Monthly Archives: October 2013

Why the concepts of mental strength and weakness make me feel uncomfortable.

We are not mentally strong or mentally weak. We are mentally human.


How many times have you heard someone say ‘S/he must be so strong to cope with what she does’? Or how about ‘some people are just weaker than others’ – how many times have you heard a statement like this or something similar?

These statements suggest that the way in which each of us reacts to different situations in life is dependent on how ‘strong ‘ we are. If we believe this then by association we must also buy into the idea that those who become extremely distressed by certain events, to the point of clinical depression, anxiety or psychosis are ‘weak’. I don’t know about you, but that sounds wrong to me.

We are all here, not of our own choosing, we just happened to be born. We did not choose our individual genetic makeup, the parents we would be born to, or the socio-economic situation we would be in. Some psychologists believe that we are born with a certain set of personality traits, some more dominant than others. For example I am an extrovert, there is no getting away from it, but I did not choose to be that way.

Rather than thinking about the way people respond to distress as being a sign of strength or weakness, I think it is much kinder to think of the way people react as being  somewhere on a continuum of resilience. For example the chemicals, neurotransmitters, hormones and structure of my brain perhaps do not predispose me to schizophrenia or psychosis. Does this mean I am ‘stronger’ than someone with schizophrenia? I don’t think so. I think I am lucky, that my particular anatomy means that I do not develop psychosis.
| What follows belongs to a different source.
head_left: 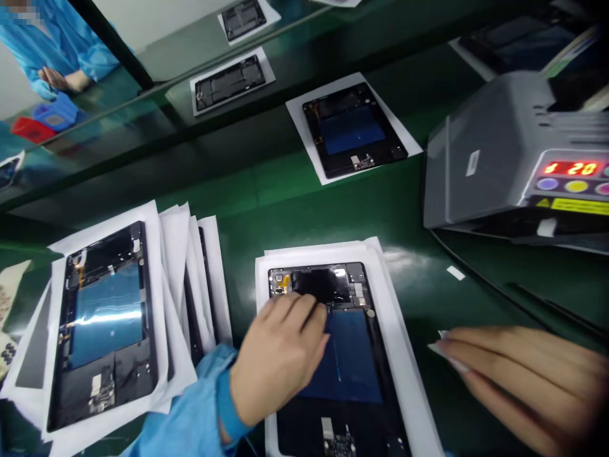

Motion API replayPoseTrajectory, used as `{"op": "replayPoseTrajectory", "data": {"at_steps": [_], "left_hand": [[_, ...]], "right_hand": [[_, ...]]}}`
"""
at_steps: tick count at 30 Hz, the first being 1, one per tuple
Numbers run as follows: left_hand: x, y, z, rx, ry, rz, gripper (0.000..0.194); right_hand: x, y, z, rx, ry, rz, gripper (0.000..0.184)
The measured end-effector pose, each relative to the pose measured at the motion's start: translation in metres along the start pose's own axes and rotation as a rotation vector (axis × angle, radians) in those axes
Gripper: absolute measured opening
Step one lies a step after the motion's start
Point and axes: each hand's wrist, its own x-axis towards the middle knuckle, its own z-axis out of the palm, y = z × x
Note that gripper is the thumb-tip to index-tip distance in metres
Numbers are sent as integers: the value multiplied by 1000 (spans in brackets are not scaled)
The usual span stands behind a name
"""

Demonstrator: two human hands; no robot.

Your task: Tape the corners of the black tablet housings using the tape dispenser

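In front of me lies a tablet without its screen [352,355], its blue battery and circuit boards exposed, on white sheets [399,355]. My left hand [283,355] rests over its upper left part with the fingers curled down. The fingertips are hidden, so what they pinch, if anything, does not show. Around that wrist is a blue band [231,406]. To the right of the tablet, my right hand [528,387] is held above the green table, blurred, its fingers pressed together. A small white piece [435,348] shows at its fingertips.
At left stands a stack of open tablets [107,330] interleaved with white sheets. Another open tablet [352,130] lies ahead. A grey machine [485,152] with a red display is at right, its cable nearby. A small white label [455,273] lies on the table. A person in blue [61,51] sits opposite.
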Motion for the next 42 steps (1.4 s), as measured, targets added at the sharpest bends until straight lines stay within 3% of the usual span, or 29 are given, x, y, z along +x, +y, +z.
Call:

Let us consider depression. If I were to lose my job, feel down about it for a while and then feel optimistic about finding a new one, does that mean the person who is made-redundant and becomes extremely depressed, with feelings of hopelessness about their future is weak. I do not think so either. Perhaps that person does not have a close support network of friends and family around them, or perhaps they know that if they cannot pay their rent they will end up homeless. Even if were to take two people who have exactly the same life experiences and encounter a difficult life situation, and one becomes extremely anxious whilst the other remains calm, does it mean they are ‘weak’. I don’t think so, perhaps their particular set of hormones, chemicals and all the other physical parts of their humanness mean that are more biologically geared to respond with anxiety. So for whatever reason, I think that in different situations we all have different levels of resilience when we are faced with a potentially distressing situation. Our levels of resilience are often influenced by elements that our out of our control; biologically, socially and economically. I hope this makes you think more kindly about others and yourself. We are not mentally strong or mentally weak. We are mentally human.

What really goes through my head when I make a self-disclosure

How can I expect my client to trust me, if I am unprepared to ever appear vulnerable?  How can I expect my client to comfortably explain a missed session or extended absence from therapy, if I am unprepared to do the same?
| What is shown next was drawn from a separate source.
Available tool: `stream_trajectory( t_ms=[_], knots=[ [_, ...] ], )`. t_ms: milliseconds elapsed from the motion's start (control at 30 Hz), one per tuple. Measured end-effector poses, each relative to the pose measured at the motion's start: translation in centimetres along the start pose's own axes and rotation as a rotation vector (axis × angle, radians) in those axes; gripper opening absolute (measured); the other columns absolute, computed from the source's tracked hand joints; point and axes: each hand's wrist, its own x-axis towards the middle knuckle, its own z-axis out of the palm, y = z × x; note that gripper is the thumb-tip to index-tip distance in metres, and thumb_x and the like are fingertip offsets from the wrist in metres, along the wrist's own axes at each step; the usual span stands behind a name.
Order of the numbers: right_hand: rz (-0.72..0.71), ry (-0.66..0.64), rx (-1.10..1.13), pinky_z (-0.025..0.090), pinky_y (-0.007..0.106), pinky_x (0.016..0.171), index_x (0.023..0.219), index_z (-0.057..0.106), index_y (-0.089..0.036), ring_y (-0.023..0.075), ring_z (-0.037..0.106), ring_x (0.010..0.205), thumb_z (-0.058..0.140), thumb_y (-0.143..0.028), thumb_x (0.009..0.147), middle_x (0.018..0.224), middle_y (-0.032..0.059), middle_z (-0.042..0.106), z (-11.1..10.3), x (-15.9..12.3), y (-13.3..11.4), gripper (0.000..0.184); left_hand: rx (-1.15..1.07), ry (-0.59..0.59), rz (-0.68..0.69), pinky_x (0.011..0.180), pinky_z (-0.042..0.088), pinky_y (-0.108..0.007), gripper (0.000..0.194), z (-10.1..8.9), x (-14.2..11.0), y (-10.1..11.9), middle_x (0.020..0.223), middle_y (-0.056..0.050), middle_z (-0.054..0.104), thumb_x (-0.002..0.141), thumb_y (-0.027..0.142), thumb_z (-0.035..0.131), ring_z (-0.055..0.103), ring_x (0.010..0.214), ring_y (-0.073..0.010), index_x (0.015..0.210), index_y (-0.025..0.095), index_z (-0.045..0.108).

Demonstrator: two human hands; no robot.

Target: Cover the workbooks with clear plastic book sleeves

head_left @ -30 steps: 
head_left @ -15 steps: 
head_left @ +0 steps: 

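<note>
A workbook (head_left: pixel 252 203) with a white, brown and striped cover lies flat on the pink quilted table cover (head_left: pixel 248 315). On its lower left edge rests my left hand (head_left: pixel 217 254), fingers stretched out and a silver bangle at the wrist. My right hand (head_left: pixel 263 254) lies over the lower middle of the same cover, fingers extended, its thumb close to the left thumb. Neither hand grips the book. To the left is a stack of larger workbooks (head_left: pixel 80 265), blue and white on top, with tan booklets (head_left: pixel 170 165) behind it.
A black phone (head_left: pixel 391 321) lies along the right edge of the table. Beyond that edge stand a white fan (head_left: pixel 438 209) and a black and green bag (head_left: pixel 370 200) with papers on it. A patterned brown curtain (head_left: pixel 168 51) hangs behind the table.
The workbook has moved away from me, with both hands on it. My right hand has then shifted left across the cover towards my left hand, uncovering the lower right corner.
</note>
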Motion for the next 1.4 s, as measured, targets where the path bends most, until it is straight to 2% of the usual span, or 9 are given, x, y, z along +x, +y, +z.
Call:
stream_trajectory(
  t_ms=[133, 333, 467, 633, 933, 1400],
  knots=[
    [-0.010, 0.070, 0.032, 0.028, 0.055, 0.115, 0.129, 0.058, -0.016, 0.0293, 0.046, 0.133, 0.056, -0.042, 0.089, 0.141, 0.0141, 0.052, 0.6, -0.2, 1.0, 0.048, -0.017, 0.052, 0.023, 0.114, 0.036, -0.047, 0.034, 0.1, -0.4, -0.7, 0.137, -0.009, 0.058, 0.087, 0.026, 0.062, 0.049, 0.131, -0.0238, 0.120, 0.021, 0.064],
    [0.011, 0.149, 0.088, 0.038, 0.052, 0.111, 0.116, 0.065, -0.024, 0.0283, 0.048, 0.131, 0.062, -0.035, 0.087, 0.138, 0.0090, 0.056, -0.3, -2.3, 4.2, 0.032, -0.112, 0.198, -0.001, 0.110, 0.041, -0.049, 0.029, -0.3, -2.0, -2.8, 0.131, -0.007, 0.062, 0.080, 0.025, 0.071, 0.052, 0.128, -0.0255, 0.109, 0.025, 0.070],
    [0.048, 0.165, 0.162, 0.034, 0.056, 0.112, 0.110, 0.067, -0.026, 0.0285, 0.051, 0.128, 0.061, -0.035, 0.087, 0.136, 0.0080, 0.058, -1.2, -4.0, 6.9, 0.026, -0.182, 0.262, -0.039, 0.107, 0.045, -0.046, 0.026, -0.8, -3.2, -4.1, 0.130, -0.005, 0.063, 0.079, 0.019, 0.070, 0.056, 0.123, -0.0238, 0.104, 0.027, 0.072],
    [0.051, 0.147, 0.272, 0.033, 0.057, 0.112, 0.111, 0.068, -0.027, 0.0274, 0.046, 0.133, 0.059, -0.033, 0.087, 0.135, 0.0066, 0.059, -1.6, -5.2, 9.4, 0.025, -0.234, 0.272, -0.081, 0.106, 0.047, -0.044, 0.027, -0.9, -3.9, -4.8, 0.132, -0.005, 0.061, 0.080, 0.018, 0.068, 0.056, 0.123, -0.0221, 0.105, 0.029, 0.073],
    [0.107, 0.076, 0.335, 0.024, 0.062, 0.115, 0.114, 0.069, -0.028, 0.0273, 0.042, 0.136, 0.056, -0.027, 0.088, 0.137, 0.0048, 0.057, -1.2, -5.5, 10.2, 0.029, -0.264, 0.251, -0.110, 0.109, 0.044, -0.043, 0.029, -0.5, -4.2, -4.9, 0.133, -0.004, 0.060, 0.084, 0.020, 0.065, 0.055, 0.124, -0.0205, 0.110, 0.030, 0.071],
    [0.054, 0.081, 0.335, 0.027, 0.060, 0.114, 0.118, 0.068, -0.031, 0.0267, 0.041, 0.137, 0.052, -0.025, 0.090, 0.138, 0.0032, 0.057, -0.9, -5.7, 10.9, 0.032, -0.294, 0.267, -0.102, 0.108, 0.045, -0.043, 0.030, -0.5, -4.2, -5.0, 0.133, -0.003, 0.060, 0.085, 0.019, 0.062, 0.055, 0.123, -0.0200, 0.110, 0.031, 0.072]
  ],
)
In a clinical context self-disclosure refers to the act of revealing personal details about yourself to your client.  I think self-disclosure in a therapeutic sense can be broken down into two different types;

  • self-disclosure in order to aid the process of therapy
  • self-disclosure when my personal life impacts on my work as a CBT therapist

For me, both types of self-disclosure are equally important as part of effective cognitive-behavioural therapy and are wonderful tools to build trust within the therapeutic relationship. In my experience many therapists are frightened of self-disclosure as in our training the importance of ‘boundaries’ is consistently drummed into us, from lecturers, clinical supervisors and academic literature.

However, I believe that whilst cognitive behavioural therapy is evidence based,  (which I strongly believe in, and support) there are some aspects of any type of psychological therapy and many medical interventions that make it an art. It is well-known that it is very difficult to measure empathy and the strength of a therapeutic relationship.  Measures of such things are highly subjective, and necessarily so, we do not have a better way of measuring (apart from extremely expensive neuro-imaging equipment) such intricacies other than self-report. Nevertheless, just because we cannot accurately measure something it does not mean it is not essential or unimportant.  For example, try to describe and measure love…… very difficult.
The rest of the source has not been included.